=== Directions for this task ===
Retype, word for word, each line between the lines holding "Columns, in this" and "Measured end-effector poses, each", inclusive, and leave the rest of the data alone.
○ ○ ○ ○ ○
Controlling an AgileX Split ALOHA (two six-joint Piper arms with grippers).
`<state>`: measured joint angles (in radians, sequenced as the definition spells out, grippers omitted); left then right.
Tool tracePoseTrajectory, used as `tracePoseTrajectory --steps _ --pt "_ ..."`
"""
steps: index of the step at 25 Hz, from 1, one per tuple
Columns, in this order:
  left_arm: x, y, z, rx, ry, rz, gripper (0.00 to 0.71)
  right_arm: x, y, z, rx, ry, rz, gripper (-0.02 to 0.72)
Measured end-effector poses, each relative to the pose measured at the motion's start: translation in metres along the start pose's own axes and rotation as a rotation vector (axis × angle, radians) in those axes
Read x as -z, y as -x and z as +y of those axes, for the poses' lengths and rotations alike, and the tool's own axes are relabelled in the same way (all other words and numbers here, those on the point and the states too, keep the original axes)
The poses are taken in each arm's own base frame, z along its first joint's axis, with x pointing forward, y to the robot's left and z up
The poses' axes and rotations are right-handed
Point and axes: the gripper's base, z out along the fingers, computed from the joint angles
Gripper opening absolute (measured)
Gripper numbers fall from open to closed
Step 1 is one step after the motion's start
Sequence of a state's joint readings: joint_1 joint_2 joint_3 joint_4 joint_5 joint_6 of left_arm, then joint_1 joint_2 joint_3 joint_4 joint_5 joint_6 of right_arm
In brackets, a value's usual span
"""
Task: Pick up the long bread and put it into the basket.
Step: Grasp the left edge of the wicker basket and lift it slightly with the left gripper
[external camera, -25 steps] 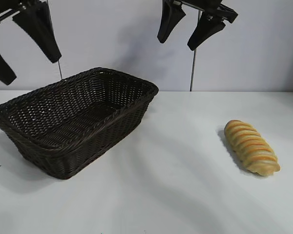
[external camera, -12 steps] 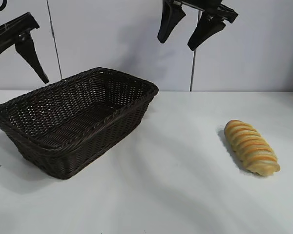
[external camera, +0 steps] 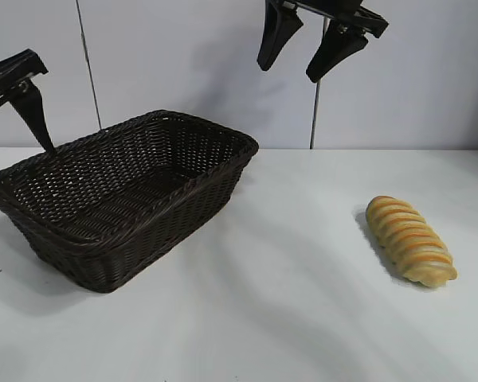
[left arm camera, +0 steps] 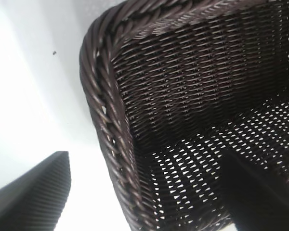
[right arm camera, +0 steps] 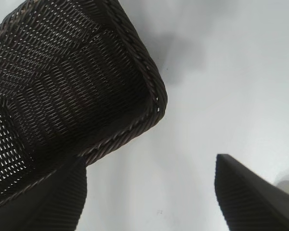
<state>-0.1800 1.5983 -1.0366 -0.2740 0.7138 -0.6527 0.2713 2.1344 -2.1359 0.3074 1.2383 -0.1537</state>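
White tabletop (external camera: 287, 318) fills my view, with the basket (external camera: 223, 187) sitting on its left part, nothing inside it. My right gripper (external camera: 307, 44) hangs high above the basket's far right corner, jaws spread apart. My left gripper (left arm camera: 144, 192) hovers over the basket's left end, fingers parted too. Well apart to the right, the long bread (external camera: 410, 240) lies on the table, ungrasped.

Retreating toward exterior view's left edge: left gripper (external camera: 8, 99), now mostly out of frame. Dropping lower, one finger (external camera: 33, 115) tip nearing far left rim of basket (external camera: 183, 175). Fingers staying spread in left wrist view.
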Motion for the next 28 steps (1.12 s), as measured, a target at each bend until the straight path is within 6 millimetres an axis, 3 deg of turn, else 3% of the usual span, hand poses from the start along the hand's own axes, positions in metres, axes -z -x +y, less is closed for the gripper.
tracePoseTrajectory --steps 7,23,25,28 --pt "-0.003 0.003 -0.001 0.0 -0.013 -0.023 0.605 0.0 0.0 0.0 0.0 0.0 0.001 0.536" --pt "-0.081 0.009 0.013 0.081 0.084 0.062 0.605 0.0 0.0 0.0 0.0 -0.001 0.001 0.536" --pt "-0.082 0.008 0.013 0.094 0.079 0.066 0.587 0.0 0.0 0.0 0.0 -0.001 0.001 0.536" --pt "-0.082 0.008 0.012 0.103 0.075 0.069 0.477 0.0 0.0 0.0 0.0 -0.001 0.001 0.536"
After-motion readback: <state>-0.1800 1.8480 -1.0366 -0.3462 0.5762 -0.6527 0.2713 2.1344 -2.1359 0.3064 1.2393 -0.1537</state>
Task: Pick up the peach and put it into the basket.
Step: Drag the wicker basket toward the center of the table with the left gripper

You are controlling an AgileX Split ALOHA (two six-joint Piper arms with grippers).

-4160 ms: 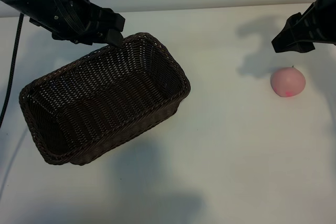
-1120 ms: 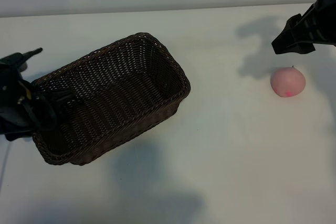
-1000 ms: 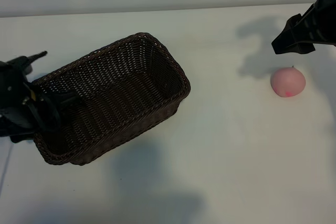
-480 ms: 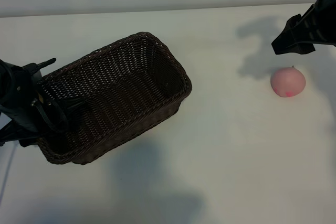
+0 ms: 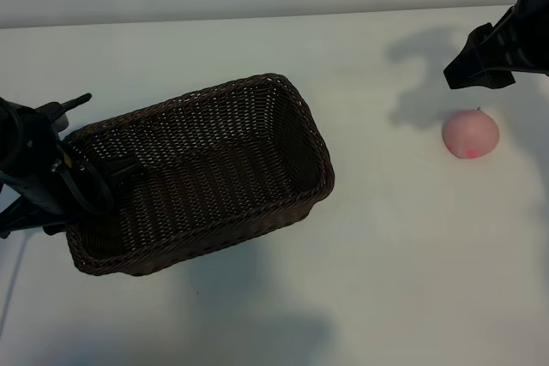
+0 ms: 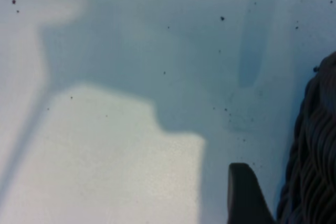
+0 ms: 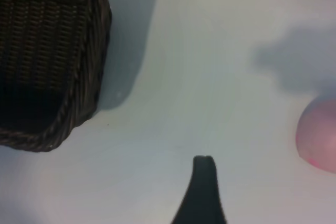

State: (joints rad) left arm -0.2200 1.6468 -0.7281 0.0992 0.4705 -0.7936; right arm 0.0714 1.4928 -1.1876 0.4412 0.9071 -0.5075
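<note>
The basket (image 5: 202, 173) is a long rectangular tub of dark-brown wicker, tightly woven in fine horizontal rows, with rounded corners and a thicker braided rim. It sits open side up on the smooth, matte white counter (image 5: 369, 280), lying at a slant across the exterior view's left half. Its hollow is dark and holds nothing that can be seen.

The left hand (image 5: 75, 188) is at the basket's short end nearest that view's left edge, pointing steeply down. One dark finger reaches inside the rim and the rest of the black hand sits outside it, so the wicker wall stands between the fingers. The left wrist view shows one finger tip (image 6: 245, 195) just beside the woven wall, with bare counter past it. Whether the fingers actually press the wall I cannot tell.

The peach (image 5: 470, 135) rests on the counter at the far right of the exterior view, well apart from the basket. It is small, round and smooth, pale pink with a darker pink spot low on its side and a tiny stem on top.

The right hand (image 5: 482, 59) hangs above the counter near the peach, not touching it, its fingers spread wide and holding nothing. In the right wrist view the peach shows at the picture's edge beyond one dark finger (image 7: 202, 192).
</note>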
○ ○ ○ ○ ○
=== Written solution ===
Columns, in this order:
  left_arm: x, y, z, rx, ry, rz, gripper (0.00 to 0.71)
  right_arm: x, y, z, rx, ry, rz, gripper (-0.02 to 0.72)
Measured end-effector poses, each relative to the pose measured at the motion's start: translation in metres along the start pose's own axes and rotation as a rotation vector (axis × angle, radians) in those axes

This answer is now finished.